§ TASK STATEMENT: Copy out every line of the data that has the word "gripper" somewhere in it.

* * * * * * * * *

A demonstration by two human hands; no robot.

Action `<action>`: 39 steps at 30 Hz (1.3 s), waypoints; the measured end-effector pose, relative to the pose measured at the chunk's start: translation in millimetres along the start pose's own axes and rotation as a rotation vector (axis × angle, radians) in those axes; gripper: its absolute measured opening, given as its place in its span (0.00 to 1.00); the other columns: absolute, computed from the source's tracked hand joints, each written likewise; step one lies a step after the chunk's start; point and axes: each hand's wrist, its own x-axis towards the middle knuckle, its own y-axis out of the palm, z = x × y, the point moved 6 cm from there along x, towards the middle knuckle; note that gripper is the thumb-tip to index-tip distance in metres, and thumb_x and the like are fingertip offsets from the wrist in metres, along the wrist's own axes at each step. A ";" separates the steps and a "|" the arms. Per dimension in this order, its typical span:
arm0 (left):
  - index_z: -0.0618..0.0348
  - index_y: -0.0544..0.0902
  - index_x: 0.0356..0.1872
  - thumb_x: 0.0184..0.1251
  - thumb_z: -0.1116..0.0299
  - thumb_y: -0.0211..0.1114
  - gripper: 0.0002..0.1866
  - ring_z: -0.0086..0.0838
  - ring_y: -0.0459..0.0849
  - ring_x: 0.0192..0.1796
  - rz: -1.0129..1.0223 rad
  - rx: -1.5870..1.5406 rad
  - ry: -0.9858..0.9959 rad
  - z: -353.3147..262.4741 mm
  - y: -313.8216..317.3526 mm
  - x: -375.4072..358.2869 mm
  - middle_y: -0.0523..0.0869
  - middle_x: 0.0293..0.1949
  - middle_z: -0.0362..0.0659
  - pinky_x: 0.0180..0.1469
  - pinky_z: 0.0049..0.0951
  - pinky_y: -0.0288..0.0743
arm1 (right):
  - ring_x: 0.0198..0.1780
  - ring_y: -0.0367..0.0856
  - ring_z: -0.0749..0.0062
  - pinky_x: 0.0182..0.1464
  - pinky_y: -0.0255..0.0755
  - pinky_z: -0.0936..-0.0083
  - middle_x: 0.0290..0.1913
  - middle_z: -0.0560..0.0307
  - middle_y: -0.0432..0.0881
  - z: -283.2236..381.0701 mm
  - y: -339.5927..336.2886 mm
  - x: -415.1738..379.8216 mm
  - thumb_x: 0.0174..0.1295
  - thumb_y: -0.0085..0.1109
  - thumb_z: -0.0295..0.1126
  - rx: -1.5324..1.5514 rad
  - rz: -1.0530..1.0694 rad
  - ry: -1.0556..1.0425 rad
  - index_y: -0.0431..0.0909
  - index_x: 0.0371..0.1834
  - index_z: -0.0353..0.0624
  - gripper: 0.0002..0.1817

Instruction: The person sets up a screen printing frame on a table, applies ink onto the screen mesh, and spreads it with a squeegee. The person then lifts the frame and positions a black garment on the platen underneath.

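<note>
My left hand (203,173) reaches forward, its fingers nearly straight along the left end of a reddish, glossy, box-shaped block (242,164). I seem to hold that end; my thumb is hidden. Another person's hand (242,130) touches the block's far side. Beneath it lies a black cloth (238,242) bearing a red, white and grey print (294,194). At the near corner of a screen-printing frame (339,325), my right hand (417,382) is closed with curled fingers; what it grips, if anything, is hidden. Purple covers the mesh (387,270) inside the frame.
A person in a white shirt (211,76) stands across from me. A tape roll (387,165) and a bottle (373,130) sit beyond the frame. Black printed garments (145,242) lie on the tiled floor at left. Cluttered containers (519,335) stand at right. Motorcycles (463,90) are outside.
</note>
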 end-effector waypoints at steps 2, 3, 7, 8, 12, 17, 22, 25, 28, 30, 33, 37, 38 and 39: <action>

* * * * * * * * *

§ WRITTEN RESPONSE:
Action `<action>`: 39 steps at 30 Hz (1.3 s), waypoints; the measured end-effector pose, relative to the pose measured at the chunk's start: translation in millimetres along the start pose's own axes and rotation as a rotation vector (axis × angle, radians) in those axes; gripper: its absolute measured opening, given as its place in its span (0.00 to 1.00); the other columns: absolute, computed from the source's tracked hand joints, each written likewise; step one lies a step after the chunk's start; point and axes: each hand's wrist, its own x-axis towards the middle knuckle, its own y-axis out of the palm, z = x × y, the point moved 6 cm from there along x, towards the middle knuckle; note that gripper is the thumb-tip to index-tip distance in metres, and thumb_x and the like are fingertip offsets from the wrist in metres, along the wrist's own axes at each step. A ";" separates the steps and a "|" the arms. Per dimension in this order, its typical span:
  - gripper: 0.0002..0.1866
  - gripper: 0.0002..0.1817

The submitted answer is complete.